На другой день народу в церкви прибавилось вдвое против прежнего. И не потому, что нынче неделя, а в воскресенье на обедню в храм собирается куда как больше людей. Такое там, в городе, а здесь этого ждать не приходится – удален от Пскова монастырь. Так что пускать дело на самотек я не мог. Надо было взять организацию наплыва верующих в свои руки. И мы с Тимохой взяли, после чего нищих на паперти монументального трехглавого собора Иоанна Предтечи, главного монастырского храма, резко поубавилось.

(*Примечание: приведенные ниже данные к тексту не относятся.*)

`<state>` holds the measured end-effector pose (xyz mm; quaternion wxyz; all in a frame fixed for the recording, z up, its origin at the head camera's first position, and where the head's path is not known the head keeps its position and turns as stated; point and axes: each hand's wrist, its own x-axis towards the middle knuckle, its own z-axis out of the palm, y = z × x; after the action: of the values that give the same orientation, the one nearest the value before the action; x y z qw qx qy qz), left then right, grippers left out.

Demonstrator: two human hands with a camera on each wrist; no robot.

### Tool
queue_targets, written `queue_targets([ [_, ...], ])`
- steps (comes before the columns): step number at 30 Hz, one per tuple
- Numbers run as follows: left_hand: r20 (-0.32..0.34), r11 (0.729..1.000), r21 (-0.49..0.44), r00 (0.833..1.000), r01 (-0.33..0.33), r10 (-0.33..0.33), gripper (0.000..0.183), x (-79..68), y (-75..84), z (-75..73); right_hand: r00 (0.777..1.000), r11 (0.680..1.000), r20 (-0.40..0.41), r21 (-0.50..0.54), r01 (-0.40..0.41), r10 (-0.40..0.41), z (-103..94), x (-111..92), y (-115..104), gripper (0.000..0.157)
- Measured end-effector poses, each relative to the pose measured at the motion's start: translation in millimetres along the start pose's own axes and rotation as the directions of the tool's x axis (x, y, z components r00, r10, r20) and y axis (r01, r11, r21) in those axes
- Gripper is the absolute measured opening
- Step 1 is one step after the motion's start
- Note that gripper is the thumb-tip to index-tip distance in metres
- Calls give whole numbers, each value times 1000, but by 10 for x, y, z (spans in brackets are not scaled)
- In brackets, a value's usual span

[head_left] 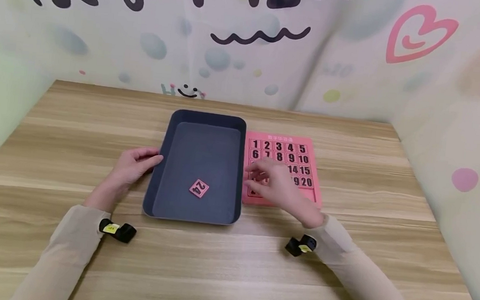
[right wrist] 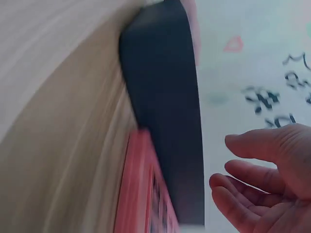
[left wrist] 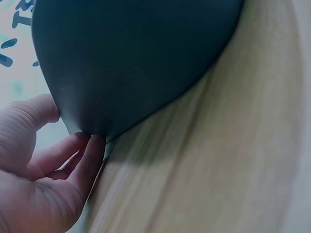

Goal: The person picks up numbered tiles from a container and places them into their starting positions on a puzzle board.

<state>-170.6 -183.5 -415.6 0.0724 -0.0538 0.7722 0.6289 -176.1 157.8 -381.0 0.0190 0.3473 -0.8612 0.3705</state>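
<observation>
A dark blue-grey rectangular tray (head_left: 206, 147) lies on the table, with one pink number tile (head_left: 199, 188) marked 24 inside, turned askew. My left hand (head_left: 133, 167) holds the tray's left side, thumb at the rim; in the left wrist view its fingertips (left wrist: 95, 141) meet the lower edge of the wall. Against the tray's right side lies a pink number-puzzle board (head_left: 302, 140) with rows of numbered tiles. Over that board hovers my right hand (head_left: 277, 182), fingers loosely bent and holding nothing, hiding several tiles. An uncovered strip shows in the board's bottom row.
The wood-grain table (head_left: 220, 272) reaches back to a printed wall covering (head_left: 246, 74) with cartoon marks. Black straps with small cameras sit on the left wrist (head_left: 117, 230) and right wrist (head_left: 302, 245).
</observation>
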Motion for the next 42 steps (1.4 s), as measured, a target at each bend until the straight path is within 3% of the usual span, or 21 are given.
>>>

Нет, не так. Правильнее сказать, они исчезли вовсе. Шаром покати. Зови не зови, все равно не докличешься ни одного попрошайки. Ныне они все тут, за тяжелой дубовой дверью церкви Жен-Мироносиц. В руках или за щекой у каждого серебряная деньга, что Тимоха вручил. Лица сосредоточенные. Каждый молится за неведомую рабу божию Миру да раба божьего Юрия, чтоб господь ниспослал им счастья и здоровья. Мира – так зовут мою маму. Юрием – папу. Правда, они еще не родились, но ничего. Будем считать, молитва авансом, досрочная, уступом вперед. В мыслях у каждого нищего иное, вовсе не божественное – дадут по копейке после обедни, как обещали, или обманут. Зря беспокоятся. Тимоха – малый честный. Обязательно дадут.
Бабушки княжны разбрелись кто куда. В руках у каждой не пучок свечей – целый пук. Пока каждую зажжешь, пока прилепишь, пока перекрестишь лоб да согнешь спину в поклоне – минута пройдет, не меньше. Если все считать – железных полчаса у меня имеются.
– Сызнова ты пришел. Просила ведь. – В голосе отчаяние.
Не хочется ей в омут любви с головой нырять, ох не хочется. Страшно потому что. Все ж таки омут. Хоть и любви.
– Не могу я без тебя, – отвечаю честно. – Молиться пробовал, а перед глазами ты стоишь. И впрямь твой лал камнем любви оказался.
А перстень на пальце аж переливается весь, будто чувствует, что о нем речь идет. То ли пламя от свечи, что я держу, по нему гуляет, то ли сам он по себе искрит. Хотя нет, что это я – как он сам по себе искрить может? Да никак. Значит, пламя.
– Батюшка тогда здорово на меня бранился за то, что я его обронила, – кивает она на перстень.
– Он вообще у тебя строгий, – соглашаюсь я.
– Что ты?! Он меня знаешь как любит!
Ох, не о том мы говорим, совсем не о том. А минуты тают, как свечной воск. Боюсь оглянуться – вдруг уже спешат охранницы. Успеть бы самое главное досказать…
– Ты тогда не ответила, – напоминаю я про свадебный венец.
– Допрежь позови. – И она улыбается.
Хорошая улыбка. Обещающая. Нет, даже многообещающая. Чуть с лукавинкой, конечно, не без того. Но ведь женщина передо мной. Им положено. Даже если они и ангелы.
А я бросаю вороватый взгляд назад, хотя и зарекался. И как сглазил. Получилось в точности по Гоголю.
«Не гляди!» – шепнул какой-то внутренний голос философу. Не вытерпел он и глянул. «Вот он!» – закричал Вий и уставил на него железный палец».